Interference load tests are best explained by examples from the above matrix:
- Run subscriber load (originating to terminating calls) and operator command load overnight.
- Run subscriber load with periodic CAS and XEN processor failures.
- Run subscriber load and periodically inject faults in subscriber ports.
Stress Load Tests
Stress load tests are the final step of system stress testing. Here the system is subjected to field like conditions. Actually the conditions for these tests are harder than what the system would have to handle after deployment.
Stress Load Testing Guidelines
- Overload the system. During stress load conditions, the system should be subjected to harsher conditions than the field environment. By doing this you can make sure that the system will run stably for extended periods of time. Thus a weekend stress test might give you confidence that the system would survive a month of regular system operation.
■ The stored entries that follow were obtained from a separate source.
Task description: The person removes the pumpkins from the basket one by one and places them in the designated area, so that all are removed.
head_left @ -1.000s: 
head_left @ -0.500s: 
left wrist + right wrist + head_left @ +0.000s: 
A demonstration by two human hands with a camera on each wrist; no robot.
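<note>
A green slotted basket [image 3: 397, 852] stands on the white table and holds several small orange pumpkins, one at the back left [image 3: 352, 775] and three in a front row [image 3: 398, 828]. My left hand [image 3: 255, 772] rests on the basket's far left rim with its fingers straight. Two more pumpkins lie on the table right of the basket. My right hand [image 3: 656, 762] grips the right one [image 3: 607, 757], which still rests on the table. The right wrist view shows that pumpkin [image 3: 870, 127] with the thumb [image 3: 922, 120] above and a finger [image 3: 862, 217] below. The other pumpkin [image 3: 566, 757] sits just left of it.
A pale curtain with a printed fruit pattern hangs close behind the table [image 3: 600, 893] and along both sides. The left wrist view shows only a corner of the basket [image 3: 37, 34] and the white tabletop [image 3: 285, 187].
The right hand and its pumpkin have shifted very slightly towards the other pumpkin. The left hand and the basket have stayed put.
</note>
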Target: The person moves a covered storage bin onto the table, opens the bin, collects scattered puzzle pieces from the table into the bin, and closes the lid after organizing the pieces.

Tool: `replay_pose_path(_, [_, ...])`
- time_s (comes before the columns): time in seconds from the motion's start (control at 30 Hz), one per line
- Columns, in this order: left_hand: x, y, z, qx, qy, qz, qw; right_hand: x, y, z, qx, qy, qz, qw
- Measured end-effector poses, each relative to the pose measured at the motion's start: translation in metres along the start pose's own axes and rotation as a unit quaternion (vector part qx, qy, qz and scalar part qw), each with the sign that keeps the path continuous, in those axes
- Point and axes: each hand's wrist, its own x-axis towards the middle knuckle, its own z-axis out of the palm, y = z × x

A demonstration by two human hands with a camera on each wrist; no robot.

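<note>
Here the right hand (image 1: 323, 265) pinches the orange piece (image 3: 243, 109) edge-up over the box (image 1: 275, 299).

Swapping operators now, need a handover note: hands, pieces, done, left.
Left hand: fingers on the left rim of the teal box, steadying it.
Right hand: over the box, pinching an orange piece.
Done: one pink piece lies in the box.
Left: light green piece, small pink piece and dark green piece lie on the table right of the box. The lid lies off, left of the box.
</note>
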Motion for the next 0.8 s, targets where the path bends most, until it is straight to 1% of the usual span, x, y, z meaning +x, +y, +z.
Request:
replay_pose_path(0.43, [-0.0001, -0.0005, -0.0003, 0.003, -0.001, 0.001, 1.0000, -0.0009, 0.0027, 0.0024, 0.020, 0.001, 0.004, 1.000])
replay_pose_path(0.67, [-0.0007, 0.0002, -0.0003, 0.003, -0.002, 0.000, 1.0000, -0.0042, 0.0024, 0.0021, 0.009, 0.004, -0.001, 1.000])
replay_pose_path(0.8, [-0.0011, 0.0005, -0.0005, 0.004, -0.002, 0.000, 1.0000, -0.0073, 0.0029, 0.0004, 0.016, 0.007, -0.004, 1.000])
- Load test the system with field type traffic mix. Run a traffic mix that is close to the expected load in the field conditions. Many times field traffic mix data can be obtained from studies and papers on that subject.
- Load test the system with traffic that is varying with time. When the system is deployed in the field, it will be subjected to huge fluctuations in traffic. Simulate such fluctuations in the lab. Keep in mind that there might be bugs in the system which show up only with fluctuating traffic. Most system have bugs in handling of high load as well as low load conditions.
- Load test the system with events that have random inter-arrival time. Run load such that the inter-arrival traffic distribution is random. This will exercise several legs of your code that you could not even imagine. To make the random tests reproducible, seed the random number generator with a known value before the load test. This way you would be able to recreate the exact test conditions by feeding the same random number seed.
- Load test the system with events that have random service time. Do not run load with a fixed call/session duration. Use random session durations during your load tests. For best results you should use a load generator that works with Poisson inter-arrival and service times.
- Load test everything. Do not restrict your load testing to just subscriber load. Load testing fault conditions and operator commands will make sure that these features do not display memory leaks and other slow build up faults.
- Measure load performance. Load runs are not just for verifying the stability of the system. Always measure and plot the performance of the system during the entire load test. The best way to do this is to use tools that plot graphs showing system performance.